Activity:
Give an exact copy of the line that has "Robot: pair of" and of every line below it, through the last, with nothing else.

===

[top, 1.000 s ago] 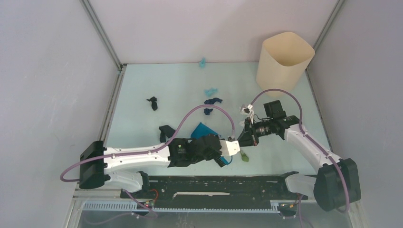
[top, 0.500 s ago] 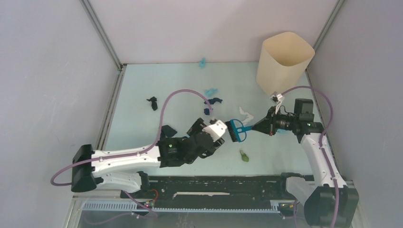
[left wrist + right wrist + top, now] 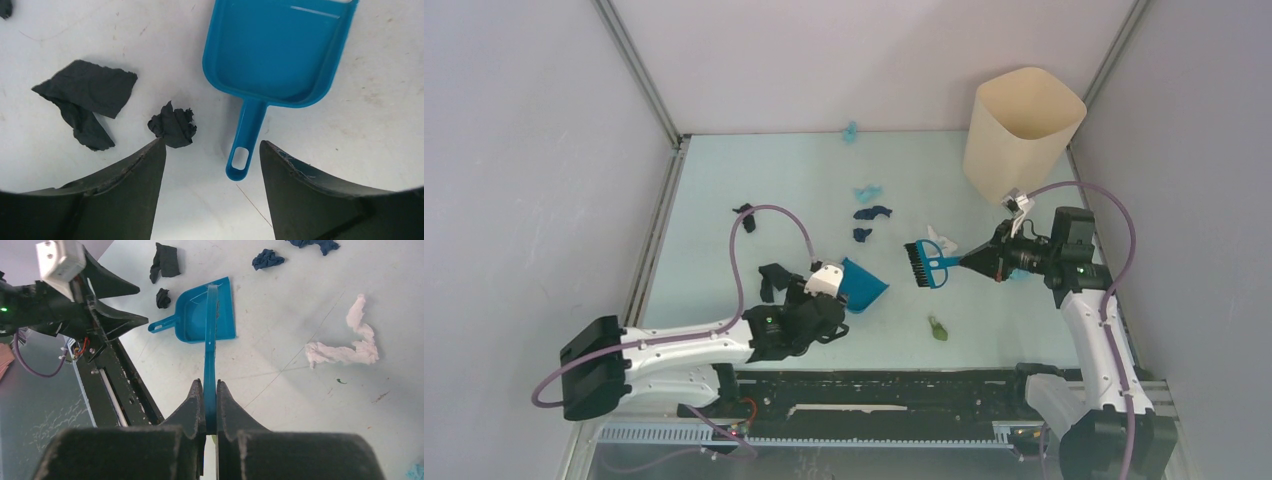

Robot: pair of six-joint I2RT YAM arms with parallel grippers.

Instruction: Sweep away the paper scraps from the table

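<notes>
Pale mint-green worktop [image 3: 724, 190] with crumpled paper scraps [image 3: 871, 212] scattered over its middle and far parts. At right, the right hand [image 3: 210, 385] is clenched on a small blue hand brush [image 3: 210, 340]. The left hand [image 3: 211, 145] is released, its fingers either side of the handle of a blue plastic dustpan [image 3: 280, 50], with two dark scraps to its left.

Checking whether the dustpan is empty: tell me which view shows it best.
Left wrist: the dustpan appears large, from above, nothing in it, handle whole. Right wrist shows it smaller, crossed by the brush handle. Top external shows it small, partly behind the left arm.
</notes>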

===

Expected output:
Robot: pair of six-joint I2RT YAM arms with parallel grippers.

Instruction: Sweep away the paper scraps from the table

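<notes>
Pale mint-green worktop [image 3: 724, 190] with crumpled paper scraps [image 3: 871, 212] scattered over its middle and far parts. At right, the right hand [image 3: 210, 385] is clenched on a small blue hand brush [image 3: 210, 340]. The left hand [image 3: 211, 145] is released, its fingers either side of the handle of a blue plastic dustpan [image 3: 280, 50], with two dark scraps to its left.

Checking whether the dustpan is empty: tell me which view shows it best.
Left wrist: the dustpan appears large, from above, nothing in it, handle whole. Right wrist shows it smaller, crossed by the brush handle. Top external shows it small, partly behind the left arm.
</notes>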

This completes the response to the exercise.